**What you should do:**
Copy all lines in the data that contain the string "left".

**Data segment:**
========================
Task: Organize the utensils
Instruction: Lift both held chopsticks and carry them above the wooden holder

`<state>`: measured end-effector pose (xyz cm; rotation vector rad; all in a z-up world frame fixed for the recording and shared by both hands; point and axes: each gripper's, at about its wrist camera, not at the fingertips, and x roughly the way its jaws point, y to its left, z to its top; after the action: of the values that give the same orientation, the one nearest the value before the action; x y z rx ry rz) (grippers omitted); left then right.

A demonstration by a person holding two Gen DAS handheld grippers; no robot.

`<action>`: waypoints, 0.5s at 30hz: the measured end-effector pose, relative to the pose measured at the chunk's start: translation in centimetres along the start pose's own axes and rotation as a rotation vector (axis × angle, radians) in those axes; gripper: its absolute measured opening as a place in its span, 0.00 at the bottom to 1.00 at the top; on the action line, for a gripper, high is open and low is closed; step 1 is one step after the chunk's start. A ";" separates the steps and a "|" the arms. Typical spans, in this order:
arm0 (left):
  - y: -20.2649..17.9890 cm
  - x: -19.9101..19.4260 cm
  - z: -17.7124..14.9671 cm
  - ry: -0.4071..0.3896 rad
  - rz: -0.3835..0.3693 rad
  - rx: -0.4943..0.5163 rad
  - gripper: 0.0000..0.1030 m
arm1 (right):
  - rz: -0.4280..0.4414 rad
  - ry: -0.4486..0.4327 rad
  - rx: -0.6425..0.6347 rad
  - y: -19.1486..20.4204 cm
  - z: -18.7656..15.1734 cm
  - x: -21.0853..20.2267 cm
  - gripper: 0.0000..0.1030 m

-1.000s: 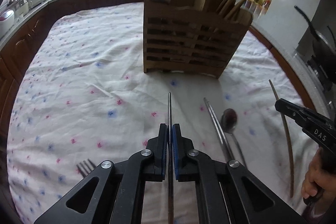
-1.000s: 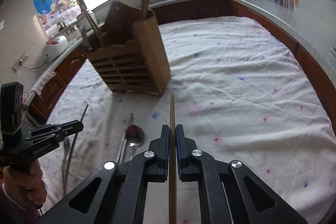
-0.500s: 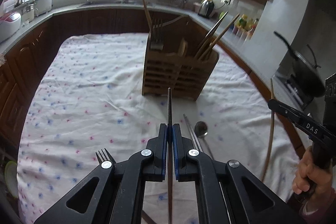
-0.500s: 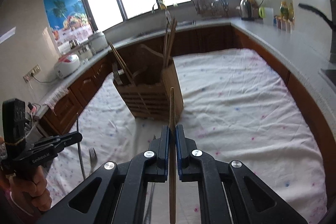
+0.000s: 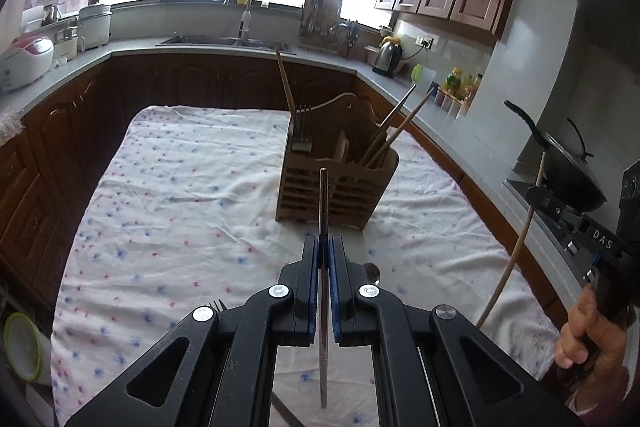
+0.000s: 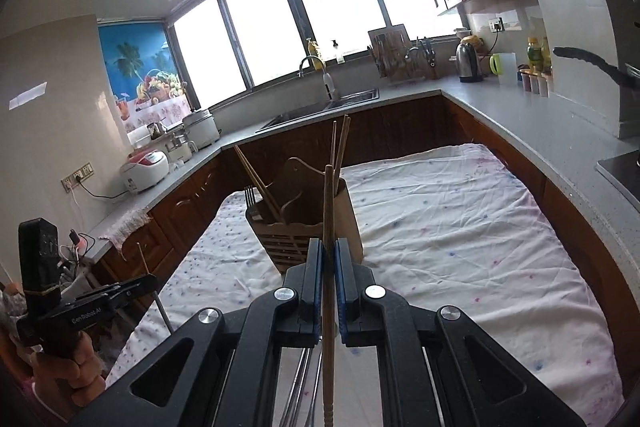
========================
**Exercise response:**
`<state>`: measured end-effector pose (xyz cm; rotation vector rad; all in a z-up world frame fixed for the recording and shared by both hands; point and axes: each gripper's, at about its wrist camera, not at the fingertips, and x roughly the way its jaws point, y to its left, z to its top; after the action: of the values that give the same orientation, the one nearest the value before the action; x y z rx ry rz) (grippers omitted); left then right.
arm0 (left):

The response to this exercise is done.